Infertility and Infertility options explained

Infertility

INTRODUCTION

Infertility is a common condition with important psychologic, economic, demographic, and medical implications. Demand for infertility services has grown substantially, even though the prevalence of infertility has been stable. This phenomenon may be due to entry of the “baby boom” generation into the reproductive age group during a period of highly publicized technologic advances and unparalleled publicity given to fertility issues in the lay press.

DEFINITIONS

Infertility is a unique medical condition because it involves a couple, rather than a single individual. It is defined as inability of a couple to conceive after 12 months of regular intercourse without use of contraception in women less than 35 years of age; and after six months of regular intercourse without use of contraception in women 35 years and older. Some clinicians use the term subfertility to describe this failure to conceive unless the couple has been proven to be sterile.
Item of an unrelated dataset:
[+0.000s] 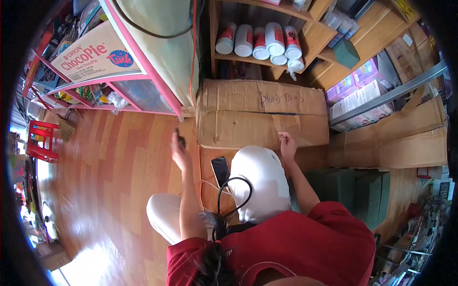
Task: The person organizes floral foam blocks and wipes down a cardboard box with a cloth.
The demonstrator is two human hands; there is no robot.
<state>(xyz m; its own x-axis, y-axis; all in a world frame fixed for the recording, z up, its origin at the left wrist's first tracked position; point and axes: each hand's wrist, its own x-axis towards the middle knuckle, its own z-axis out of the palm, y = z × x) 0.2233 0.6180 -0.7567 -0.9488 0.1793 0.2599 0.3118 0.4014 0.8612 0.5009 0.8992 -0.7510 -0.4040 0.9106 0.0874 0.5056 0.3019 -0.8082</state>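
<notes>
A long cardboard box (224, 131) with handwriting on its top lies on the floor in front of my knees. My left hand (178, 153) is raised to the left of the box, its fingers closed round a small dark object (181, 139) whose kind I cannot make out. At the box's near edge, toward its right side, is my right hand (287, 144). Its fingers are curled together, and whatever they may hold is hidden. A slit or dark seam runs along the box top. Beside my knee lies a phone (220, 170) with a cable.
Wooden shelves (305, 28) with several white-and-red canisters (274, 40) stand behind the box. A pink-framed rack (157, 88) holds a ChocoPie carton (95, 55). Green blocks (369, 190) and a torn cardboard piece (391, 145) sit at right; a red stool (42, 140) stands far left.
</notes>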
Fecundability, the probability of achieving a pregnancy in one menstrual cycle, is a more accurate descriptor because it recognizes varying degrees of infertility.

NORMAL FERTILITY

The concept of fecundability has proven useful for establishing normal parameters in studies of fertility potential:

  • A study examined the number of months to conception in 5,574 normal women who had unprotected intercourse and who became pregnant between 1946 and 1956. Within 12 months, 85 percent of the women conceived. Fecundability was 0.25 in the first three months of observation, and then decreased to 0.15 during the next nine months of observation.
  • Another study of 200 healthy couples who desired pregnancy also noted that fecundability declined from 25 percent in the first three months to 0.11 in the next nine months of observation. Within 12 months, 82 percent of the couples conceived.
  • A study conducted in China reported that 518 newly married textile workers aged 20 to 34 years who intended to conceive did so at a rate of about 50 percent within two cycles and 88 percent within six months. Monthly fecundity ranged from 0.30 to 0.35.
  • A prospective European study investigated 346 users of natural family planning methods who were trying to achieve conception. The estimated cumulative probabilities of conception for the total group were at 1 month, 38 percent; 3 months 68 percent; 6 months, 81 percent; and 12 months, 92 percent. The authors postulated that after six months, 50 percent of the remaining couples were subfertile or infertile.
  • A study of a random sample of 867 women from the general population having unprotected intercourse with a male partner reported pregnancy rates within 6 months at 54 percent; 12 months, 76 percent; and 24 months, 89 percent.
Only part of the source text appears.